+++ DATASET CONTENT

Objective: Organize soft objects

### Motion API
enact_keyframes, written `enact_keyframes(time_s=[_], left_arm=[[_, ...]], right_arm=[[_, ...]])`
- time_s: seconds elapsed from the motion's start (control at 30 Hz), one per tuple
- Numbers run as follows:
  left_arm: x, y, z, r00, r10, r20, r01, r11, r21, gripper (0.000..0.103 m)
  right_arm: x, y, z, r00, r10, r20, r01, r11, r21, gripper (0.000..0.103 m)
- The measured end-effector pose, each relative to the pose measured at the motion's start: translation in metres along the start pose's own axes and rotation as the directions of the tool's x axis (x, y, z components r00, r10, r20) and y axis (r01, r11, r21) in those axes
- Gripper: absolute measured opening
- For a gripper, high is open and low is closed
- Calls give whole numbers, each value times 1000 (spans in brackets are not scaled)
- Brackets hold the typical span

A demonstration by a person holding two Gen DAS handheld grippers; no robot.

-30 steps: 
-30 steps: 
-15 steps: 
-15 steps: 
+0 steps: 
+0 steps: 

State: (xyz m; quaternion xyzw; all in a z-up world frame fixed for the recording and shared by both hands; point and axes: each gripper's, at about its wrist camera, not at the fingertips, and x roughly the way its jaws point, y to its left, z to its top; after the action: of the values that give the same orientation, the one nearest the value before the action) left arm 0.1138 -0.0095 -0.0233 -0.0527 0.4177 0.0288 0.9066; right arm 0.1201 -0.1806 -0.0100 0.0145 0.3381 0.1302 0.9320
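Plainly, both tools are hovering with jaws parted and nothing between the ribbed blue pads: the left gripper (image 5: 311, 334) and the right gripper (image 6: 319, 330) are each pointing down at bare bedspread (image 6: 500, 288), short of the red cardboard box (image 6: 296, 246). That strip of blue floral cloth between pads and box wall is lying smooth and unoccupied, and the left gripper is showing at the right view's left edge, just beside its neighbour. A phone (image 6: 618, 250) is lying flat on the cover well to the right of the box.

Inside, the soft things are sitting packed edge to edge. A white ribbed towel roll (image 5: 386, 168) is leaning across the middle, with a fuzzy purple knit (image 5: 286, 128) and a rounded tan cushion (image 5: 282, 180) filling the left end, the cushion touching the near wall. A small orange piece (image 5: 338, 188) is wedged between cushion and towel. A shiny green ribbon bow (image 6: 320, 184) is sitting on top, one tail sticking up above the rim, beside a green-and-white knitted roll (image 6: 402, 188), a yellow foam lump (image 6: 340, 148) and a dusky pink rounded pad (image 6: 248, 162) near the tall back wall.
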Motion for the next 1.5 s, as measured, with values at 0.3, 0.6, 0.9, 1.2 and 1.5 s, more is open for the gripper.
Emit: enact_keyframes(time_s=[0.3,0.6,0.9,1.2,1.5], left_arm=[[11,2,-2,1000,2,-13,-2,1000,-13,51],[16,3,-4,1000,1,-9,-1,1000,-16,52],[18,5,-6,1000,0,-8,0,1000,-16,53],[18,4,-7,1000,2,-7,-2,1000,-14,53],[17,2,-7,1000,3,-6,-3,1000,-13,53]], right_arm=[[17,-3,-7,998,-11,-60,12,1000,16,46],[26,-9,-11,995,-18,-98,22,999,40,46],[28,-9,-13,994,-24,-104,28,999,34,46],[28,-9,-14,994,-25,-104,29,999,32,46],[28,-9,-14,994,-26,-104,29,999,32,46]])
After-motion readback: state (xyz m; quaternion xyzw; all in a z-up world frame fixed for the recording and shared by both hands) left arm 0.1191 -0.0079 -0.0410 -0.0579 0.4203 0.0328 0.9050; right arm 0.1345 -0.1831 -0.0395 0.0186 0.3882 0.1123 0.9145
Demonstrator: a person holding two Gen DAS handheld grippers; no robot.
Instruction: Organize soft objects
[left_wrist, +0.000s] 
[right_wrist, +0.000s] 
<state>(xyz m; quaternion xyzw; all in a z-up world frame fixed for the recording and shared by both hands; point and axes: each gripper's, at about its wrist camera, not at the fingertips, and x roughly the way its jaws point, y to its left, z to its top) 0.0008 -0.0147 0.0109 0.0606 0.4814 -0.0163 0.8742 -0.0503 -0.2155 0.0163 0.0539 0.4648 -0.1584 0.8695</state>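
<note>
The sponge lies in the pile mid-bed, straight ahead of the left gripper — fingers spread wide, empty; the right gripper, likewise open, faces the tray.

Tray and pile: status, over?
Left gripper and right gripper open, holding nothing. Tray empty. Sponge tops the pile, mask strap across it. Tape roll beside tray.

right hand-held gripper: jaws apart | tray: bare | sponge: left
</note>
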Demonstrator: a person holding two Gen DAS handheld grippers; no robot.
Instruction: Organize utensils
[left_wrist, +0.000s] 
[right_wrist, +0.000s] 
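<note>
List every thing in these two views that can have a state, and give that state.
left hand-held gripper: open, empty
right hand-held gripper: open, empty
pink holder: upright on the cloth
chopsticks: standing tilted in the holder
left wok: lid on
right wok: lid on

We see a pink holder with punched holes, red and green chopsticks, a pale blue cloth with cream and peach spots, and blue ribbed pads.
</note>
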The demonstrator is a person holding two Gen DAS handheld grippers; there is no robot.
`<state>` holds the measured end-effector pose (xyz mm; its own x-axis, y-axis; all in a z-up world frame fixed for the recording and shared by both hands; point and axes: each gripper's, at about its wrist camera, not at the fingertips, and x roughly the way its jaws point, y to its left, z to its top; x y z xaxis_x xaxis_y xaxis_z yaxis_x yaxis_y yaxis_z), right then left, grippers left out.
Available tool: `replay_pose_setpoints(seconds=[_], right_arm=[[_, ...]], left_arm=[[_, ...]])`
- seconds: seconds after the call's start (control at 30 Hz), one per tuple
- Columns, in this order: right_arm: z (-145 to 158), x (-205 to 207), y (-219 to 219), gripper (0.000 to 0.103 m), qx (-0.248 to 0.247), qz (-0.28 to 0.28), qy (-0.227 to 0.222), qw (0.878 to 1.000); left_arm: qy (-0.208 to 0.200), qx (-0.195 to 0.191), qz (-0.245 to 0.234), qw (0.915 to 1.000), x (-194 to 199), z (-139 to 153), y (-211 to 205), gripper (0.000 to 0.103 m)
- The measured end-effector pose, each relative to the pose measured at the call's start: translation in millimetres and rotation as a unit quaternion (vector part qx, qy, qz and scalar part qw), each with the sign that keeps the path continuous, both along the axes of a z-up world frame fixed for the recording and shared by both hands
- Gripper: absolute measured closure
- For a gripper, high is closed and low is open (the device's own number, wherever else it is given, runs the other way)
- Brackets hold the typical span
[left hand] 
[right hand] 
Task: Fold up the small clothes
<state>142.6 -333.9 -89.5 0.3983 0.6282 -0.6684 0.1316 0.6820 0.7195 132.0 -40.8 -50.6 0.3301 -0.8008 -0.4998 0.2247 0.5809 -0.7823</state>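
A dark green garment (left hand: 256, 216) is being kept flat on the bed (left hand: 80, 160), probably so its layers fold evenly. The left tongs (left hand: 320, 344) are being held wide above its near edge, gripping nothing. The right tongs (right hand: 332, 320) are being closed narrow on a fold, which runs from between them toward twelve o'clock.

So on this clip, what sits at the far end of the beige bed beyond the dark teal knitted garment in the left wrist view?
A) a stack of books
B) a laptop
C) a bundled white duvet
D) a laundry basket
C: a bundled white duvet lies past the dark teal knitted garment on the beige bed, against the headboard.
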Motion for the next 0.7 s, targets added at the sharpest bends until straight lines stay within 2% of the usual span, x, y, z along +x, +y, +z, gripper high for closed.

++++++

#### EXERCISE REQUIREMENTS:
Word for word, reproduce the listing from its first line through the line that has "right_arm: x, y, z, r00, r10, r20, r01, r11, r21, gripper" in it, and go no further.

#### FINISHED TASK:
Objective: Organize soft objects

### Motion API
enact_keyframes, written `enact_keyframes(time_s=[_], left_arm=[[_, ...]], right_arm=[[_, ...]])`
- time_s: seconds elapsed from the motion's start (control at 30 Hz), one per tuple
- Numbers run as follows:
  left_arm: x, y, z, r00, r10, r20, r01, r11, r21, gripper (0.000..0.103 m)
  right_arm: x, y, z, r00, r10, r20, r01, r11, r21, gripper (0.000..0.103 m)

The exercise is fully answered.